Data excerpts
-- -- --
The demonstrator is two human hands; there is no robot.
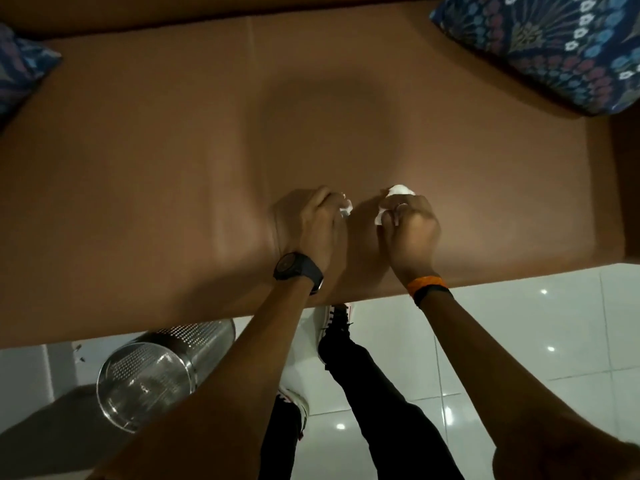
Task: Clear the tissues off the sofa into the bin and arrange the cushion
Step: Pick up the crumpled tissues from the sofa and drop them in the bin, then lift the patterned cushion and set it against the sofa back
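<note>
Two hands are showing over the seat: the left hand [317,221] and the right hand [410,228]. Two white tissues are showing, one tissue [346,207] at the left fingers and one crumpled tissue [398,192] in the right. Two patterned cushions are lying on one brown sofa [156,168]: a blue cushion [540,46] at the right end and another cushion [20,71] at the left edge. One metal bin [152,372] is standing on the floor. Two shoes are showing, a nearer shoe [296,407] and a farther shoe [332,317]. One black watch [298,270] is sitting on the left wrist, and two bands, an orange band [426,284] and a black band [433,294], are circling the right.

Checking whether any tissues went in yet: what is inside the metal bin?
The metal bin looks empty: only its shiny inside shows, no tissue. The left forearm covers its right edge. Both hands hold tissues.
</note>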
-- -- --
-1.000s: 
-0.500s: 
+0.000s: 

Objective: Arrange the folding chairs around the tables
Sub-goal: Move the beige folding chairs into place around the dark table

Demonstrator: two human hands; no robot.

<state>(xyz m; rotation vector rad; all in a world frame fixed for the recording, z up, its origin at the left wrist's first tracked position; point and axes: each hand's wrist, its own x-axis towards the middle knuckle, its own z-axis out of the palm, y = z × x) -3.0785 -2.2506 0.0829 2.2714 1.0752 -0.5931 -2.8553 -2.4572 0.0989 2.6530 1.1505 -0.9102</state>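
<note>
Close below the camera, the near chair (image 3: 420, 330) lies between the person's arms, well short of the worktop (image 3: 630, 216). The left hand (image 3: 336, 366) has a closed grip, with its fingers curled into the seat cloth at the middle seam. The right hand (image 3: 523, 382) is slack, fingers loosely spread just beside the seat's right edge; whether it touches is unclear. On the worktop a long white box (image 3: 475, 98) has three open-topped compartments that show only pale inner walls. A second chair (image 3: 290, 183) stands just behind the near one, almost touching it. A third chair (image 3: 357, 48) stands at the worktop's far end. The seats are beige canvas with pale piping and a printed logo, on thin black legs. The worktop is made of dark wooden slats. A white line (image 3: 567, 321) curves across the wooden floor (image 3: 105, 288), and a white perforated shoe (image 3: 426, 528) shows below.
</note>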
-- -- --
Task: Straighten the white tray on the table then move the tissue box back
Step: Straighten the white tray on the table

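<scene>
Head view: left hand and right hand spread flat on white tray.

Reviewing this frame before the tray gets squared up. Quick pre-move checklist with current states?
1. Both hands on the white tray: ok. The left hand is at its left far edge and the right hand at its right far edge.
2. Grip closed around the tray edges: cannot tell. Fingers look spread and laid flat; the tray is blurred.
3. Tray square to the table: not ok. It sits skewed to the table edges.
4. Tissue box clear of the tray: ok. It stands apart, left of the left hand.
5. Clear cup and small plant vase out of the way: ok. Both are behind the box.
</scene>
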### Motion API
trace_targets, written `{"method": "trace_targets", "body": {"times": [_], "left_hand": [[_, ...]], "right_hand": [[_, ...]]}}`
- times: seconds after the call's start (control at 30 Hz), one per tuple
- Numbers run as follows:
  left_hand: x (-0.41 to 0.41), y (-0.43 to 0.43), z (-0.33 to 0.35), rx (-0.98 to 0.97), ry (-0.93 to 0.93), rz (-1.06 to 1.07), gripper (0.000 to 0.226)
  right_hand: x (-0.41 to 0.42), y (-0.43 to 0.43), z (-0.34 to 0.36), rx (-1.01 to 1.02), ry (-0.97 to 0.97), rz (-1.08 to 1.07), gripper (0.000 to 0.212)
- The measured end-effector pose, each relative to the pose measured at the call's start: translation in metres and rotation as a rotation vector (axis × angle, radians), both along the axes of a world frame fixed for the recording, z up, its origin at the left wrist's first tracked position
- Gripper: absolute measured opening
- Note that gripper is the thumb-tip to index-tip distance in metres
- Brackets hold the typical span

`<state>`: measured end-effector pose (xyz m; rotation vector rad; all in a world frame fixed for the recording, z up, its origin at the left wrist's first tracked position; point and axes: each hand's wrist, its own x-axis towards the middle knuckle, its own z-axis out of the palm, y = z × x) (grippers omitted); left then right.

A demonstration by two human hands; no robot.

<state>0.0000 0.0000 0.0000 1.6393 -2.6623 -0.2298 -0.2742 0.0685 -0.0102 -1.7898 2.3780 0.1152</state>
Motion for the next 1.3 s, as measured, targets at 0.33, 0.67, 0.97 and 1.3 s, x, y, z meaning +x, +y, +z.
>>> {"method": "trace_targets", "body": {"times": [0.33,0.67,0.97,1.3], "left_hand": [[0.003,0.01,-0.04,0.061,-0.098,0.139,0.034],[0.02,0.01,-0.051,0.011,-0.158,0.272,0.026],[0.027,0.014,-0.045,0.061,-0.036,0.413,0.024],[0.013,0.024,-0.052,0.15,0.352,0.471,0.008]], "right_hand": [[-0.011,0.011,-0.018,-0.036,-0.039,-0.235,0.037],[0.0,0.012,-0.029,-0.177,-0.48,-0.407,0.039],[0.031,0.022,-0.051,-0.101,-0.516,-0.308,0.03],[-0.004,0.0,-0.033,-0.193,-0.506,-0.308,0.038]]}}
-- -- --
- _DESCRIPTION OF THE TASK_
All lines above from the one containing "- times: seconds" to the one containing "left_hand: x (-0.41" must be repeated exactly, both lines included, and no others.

- _EXERCISE ANSWER_
- times: seconds after the call's start (control at 30 Hz), one per tuple
- Numbers run as follows:
  left_hand: x (-0.41 to 0.41), y (-0.43 to 0.43), z (-0.33 to 0.35), rx (-0.98 to 0.97), ry (-0.93 to 0.93), rz (-1.06 to 1.07), gripper (0.000 to 0.226)

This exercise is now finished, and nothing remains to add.